» **Source data**

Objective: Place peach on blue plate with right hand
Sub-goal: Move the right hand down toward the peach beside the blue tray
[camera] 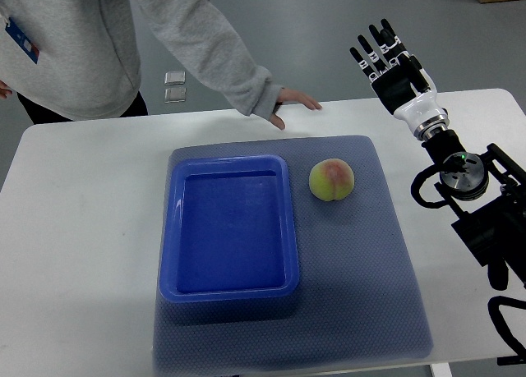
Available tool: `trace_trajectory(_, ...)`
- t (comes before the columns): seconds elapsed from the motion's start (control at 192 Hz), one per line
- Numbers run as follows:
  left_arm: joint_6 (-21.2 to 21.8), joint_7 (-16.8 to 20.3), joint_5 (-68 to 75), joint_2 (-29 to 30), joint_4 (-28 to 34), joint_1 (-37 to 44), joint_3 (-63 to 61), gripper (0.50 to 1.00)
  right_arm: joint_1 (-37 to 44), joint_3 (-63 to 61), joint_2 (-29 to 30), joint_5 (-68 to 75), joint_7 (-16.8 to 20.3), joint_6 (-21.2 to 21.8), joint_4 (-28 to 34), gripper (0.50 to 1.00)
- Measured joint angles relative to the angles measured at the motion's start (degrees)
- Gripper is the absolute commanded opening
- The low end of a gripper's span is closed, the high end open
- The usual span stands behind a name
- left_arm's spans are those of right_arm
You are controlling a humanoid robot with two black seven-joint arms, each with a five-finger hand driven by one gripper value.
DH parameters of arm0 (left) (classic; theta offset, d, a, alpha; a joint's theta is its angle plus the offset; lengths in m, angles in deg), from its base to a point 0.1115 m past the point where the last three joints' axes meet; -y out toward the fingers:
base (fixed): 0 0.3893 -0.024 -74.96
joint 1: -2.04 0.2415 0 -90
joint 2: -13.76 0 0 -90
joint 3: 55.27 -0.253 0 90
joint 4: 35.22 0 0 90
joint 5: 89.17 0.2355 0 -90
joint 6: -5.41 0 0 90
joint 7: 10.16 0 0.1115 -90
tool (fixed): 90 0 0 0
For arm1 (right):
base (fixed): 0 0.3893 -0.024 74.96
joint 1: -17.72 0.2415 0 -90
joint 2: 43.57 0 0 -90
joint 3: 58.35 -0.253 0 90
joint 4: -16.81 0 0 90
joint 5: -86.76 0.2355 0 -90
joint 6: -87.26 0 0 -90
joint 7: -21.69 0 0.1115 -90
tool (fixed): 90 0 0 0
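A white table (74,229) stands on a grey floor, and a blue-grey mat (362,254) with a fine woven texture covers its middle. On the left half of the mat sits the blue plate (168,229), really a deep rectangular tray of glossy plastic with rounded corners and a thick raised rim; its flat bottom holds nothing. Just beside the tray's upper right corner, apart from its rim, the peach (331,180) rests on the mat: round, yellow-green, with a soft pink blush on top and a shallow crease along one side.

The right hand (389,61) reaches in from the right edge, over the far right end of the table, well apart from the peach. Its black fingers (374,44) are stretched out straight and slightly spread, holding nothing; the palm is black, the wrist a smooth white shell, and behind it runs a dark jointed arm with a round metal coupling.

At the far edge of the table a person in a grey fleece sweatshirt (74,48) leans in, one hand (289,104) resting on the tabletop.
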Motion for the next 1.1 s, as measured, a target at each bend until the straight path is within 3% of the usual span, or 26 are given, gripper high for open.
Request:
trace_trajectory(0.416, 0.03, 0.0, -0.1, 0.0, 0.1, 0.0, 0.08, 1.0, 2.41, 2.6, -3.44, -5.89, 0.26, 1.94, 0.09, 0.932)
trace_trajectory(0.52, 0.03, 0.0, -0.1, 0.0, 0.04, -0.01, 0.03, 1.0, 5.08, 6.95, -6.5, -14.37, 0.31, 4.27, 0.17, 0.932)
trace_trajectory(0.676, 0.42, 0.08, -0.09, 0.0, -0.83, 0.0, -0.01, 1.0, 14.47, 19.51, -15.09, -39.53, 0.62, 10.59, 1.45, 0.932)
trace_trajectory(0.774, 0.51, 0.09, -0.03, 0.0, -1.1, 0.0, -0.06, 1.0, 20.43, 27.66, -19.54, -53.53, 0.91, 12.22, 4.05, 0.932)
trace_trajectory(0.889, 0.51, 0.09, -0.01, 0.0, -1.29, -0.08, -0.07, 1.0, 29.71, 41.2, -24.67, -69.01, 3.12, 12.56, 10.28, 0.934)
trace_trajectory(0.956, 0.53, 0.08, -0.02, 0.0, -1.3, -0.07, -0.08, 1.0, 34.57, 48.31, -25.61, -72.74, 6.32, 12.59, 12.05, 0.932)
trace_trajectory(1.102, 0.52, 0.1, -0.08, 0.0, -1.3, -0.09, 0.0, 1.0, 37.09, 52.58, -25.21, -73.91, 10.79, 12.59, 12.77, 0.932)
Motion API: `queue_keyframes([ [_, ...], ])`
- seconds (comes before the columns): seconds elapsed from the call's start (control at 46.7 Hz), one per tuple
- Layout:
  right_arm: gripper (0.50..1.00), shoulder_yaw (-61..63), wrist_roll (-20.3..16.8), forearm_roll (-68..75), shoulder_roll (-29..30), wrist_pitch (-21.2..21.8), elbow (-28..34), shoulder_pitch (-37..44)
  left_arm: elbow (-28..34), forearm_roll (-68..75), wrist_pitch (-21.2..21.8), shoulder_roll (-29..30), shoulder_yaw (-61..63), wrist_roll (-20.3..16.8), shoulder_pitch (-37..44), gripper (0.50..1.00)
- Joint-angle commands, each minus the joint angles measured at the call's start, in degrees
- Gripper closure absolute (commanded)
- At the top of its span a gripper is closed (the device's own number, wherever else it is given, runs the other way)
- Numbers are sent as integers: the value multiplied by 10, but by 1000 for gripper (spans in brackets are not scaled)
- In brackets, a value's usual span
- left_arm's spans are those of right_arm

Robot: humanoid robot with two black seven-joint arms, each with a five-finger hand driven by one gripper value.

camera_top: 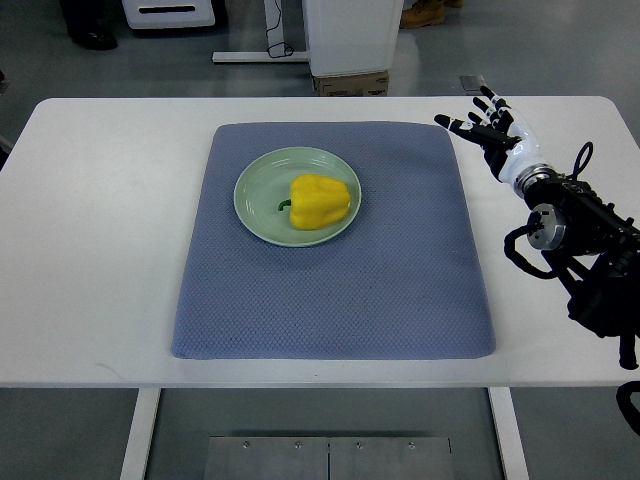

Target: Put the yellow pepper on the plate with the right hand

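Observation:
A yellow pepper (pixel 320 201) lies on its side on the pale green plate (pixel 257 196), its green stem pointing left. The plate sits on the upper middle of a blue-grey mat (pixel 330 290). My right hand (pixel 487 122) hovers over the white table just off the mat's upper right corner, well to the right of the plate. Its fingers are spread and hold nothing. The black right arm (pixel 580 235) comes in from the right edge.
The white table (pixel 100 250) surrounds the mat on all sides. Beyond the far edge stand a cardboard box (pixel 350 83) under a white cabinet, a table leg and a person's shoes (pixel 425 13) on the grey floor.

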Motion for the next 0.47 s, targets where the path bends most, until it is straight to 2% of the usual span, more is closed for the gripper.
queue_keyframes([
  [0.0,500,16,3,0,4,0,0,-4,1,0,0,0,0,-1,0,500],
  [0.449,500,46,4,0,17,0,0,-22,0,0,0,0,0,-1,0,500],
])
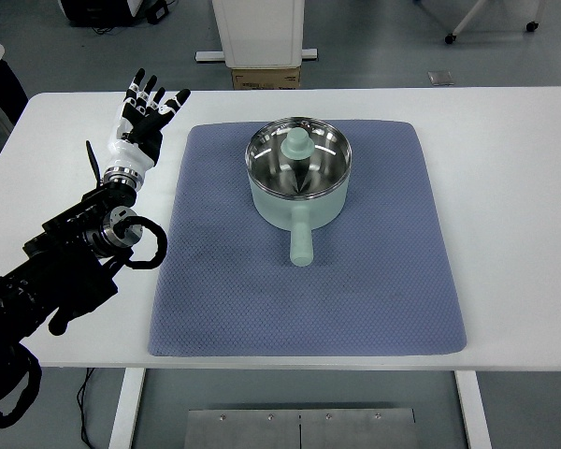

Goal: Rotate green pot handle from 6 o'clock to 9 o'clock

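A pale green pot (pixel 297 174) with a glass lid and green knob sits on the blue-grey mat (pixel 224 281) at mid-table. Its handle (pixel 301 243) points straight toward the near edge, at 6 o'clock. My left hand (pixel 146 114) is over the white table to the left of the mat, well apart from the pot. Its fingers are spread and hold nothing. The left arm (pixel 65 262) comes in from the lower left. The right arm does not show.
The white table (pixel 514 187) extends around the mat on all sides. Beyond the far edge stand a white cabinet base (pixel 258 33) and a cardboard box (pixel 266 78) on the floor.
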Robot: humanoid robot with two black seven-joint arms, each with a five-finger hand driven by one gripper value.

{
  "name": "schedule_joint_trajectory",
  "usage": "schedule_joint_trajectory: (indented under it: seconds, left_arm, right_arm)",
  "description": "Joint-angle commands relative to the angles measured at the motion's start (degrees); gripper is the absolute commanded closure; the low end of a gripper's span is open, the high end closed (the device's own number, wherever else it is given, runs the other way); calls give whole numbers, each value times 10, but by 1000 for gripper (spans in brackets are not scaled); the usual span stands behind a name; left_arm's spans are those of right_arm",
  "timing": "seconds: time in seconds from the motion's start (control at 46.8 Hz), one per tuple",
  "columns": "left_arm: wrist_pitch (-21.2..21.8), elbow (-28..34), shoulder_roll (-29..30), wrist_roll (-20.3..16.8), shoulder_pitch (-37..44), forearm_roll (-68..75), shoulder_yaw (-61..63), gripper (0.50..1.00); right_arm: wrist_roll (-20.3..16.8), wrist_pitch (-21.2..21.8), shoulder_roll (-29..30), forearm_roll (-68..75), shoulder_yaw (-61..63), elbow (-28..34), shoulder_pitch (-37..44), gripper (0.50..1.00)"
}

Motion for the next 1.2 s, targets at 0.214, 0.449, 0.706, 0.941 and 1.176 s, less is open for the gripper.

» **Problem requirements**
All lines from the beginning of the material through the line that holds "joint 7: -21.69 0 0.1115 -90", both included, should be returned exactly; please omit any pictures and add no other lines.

» **Solution for this problem**
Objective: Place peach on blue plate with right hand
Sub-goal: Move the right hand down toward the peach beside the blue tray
[camera] 
Available tool: `trace_trajectory(_, ...)`
- t (comes before the columns): seconds elapsed from the motion's start (control at 192 Hz), one per line
- Numbers run as follows:
  left_arm: joint_6 (-21.2 to 21.8), joint_7 (-16.8 to 20.3), joint_5 (-68 to 75), joint_2 (-29 to 30), joint_4 (-28 to 34), joint_1 (-37 to 44), joint_3 (-63 to 61), gripper (0.50 to 1.00)
  right_arm: joint_1 (-37 to 44), joint_3 (-63 to 61), joint_2 (-29 to 30), joint_5 (-68 to 75), joint_7 (-16.8 to 20.3), joint_6 (-21.2 to 21.8), joint_4 (-28 to 34), gripper (0.50 to 1.00)
- Measured joint angles relative to the angles measured at the motion's start (degrees)
- Gripper is the absolute commanded opening
- The low end of a gripper's span is closed, the high end open
- The usual span stands behind a name
- left_arm's spans are those of right_arm
You are controlling a humanoid robot with two black seven-joint arms, each with a five-finger hand driven by one gripper value.
DH parameters of arm0 (left) (classic; theta offset, d, a, alpha; a joint's theta is its angle plus the offset; lengths in m, angles in deg), from its base to a point 0.1115 m past the point where the last three joints' axes meet; -y out toward the fingers:
base (fixed): 0 0.3893 -0.024 -74.96
joint 1: -2.04 0.2415 0 -90
joint 2: -13.76 0 0 -90
joint 3: 55.27 -0.253 0 90
joint 4: 35.22 0 0 90
joint 5: 89.17 0.2355 0 -90
joint 6: -5.41 0 0 90
joint 7: 10.16 0 0.1115 -90
tool (fixed): 90 0 0 0
For arm1 (right):
base (fixed): 0 0.3893 -0.024 74.96
joint 1: -17.72 0.2415 0 -90
joint 2: 43.57 0 0 -90
joint 3: 58.35 -0.253 0 90
joint 4: -16.81 0 0 90
joint 5: -86.76 0.2355 0 -90
joint 6: -87.26 0 0 -90
joint 7: -21.69 0 0.1115 -90

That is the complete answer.